▶ _Instructions to follow_
The data below holds a line containing "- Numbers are" and a line containing "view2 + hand"; please quote exactly those two lines and every line between them, and nothing else.

Excerpts from a dataset:

#####

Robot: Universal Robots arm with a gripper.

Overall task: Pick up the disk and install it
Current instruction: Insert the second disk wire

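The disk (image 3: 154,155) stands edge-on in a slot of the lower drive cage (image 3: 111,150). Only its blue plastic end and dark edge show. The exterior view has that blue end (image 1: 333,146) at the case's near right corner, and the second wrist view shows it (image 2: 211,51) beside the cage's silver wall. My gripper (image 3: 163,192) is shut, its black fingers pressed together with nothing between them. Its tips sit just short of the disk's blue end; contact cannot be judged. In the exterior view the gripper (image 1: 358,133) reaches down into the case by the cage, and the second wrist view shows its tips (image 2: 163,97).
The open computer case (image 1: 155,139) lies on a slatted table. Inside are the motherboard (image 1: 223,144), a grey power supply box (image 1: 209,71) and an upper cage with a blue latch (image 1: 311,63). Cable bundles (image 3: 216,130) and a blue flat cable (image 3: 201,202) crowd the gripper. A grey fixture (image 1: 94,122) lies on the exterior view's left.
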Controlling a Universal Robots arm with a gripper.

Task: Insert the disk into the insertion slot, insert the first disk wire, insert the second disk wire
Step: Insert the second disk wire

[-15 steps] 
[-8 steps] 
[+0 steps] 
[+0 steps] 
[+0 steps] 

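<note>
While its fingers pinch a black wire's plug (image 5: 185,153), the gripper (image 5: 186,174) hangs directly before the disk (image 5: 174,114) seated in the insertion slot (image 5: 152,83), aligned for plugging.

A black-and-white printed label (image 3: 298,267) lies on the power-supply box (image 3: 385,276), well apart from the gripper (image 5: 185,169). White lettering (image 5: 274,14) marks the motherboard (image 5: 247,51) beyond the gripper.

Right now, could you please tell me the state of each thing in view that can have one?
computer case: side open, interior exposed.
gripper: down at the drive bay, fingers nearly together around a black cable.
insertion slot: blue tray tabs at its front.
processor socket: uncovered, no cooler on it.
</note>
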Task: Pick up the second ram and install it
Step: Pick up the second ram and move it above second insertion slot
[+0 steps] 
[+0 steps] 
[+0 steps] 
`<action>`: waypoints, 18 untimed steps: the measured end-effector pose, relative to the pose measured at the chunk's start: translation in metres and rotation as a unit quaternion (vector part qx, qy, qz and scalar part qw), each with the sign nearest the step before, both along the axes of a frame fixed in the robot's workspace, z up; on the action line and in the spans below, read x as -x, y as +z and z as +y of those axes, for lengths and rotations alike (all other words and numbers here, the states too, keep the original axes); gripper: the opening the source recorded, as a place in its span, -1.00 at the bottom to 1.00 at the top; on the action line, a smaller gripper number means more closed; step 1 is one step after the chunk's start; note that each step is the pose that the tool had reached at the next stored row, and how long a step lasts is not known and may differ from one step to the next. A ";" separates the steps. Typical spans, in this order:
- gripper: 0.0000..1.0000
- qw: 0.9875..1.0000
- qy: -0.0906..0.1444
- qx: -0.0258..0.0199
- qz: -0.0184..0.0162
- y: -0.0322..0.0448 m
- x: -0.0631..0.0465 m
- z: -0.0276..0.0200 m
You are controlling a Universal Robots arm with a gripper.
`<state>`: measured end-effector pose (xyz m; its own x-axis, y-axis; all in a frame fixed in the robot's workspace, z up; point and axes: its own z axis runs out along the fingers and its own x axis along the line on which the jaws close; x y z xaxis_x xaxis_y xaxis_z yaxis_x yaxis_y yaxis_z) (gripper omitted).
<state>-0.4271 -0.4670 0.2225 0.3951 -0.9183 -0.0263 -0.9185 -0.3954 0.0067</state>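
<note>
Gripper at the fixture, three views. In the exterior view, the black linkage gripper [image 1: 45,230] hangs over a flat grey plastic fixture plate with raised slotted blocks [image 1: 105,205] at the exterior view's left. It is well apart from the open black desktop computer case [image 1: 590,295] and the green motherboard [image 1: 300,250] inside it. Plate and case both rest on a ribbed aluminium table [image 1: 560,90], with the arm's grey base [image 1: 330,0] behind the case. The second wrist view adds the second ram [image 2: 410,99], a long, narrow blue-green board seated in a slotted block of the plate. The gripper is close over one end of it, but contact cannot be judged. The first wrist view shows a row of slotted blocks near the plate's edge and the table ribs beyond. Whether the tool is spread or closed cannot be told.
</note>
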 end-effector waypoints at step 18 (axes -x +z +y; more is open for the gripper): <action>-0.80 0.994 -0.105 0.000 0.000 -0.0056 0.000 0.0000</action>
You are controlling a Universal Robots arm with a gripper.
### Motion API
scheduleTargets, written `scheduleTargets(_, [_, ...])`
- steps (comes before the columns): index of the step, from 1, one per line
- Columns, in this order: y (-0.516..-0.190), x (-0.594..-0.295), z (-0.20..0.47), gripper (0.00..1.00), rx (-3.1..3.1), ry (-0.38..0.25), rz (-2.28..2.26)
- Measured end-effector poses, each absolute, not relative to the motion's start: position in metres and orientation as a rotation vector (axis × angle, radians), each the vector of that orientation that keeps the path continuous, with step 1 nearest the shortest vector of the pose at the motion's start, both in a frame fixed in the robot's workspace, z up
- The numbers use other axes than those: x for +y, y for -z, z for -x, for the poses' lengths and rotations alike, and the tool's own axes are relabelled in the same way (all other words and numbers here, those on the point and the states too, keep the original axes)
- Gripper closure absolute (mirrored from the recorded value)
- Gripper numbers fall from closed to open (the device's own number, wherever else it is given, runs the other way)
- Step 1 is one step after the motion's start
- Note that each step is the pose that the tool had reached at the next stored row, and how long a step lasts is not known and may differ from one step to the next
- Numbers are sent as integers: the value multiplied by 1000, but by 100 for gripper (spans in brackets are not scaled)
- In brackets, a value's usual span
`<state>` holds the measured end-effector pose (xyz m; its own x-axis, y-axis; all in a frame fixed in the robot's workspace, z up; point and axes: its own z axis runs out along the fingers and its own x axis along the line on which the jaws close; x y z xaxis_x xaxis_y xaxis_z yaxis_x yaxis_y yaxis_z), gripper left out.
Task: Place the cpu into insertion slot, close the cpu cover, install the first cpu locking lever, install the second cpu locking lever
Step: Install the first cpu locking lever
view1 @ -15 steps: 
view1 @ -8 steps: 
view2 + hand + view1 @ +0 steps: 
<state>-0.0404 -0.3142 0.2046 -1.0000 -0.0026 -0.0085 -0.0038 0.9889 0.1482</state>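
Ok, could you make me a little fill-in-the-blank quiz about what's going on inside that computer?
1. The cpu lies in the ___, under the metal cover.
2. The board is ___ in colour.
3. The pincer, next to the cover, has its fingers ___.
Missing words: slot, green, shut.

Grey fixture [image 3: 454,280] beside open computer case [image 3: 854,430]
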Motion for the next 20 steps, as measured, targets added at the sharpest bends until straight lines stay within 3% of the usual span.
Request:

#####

▶ _Problem solution_
- Numbers are sent as integers: the value multiplied by 1000, but by 100 for gripper (spans in brackets are not scaled)
- In brackets, a value's usual span
`<state>` holds the measured end-effector pose (xyz m; its own x-axis, y-axis; all in a frame fixed in the robot's workspace, z up; point and axes: its own z axis runs out along the fingers and its own x axis along the line on which the jaws close; x y z xaxis_x xaxis_y xaxis_z yaxis_x yaxis_y yaxis_z), gripper left out.
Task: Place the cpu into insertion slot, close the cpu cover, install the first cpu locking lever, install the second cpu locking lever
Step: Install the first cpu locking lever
view1 @ -15 steps: 
view1 @ -8 steps: 
view2 + hand + view1 @ +0 steps: 

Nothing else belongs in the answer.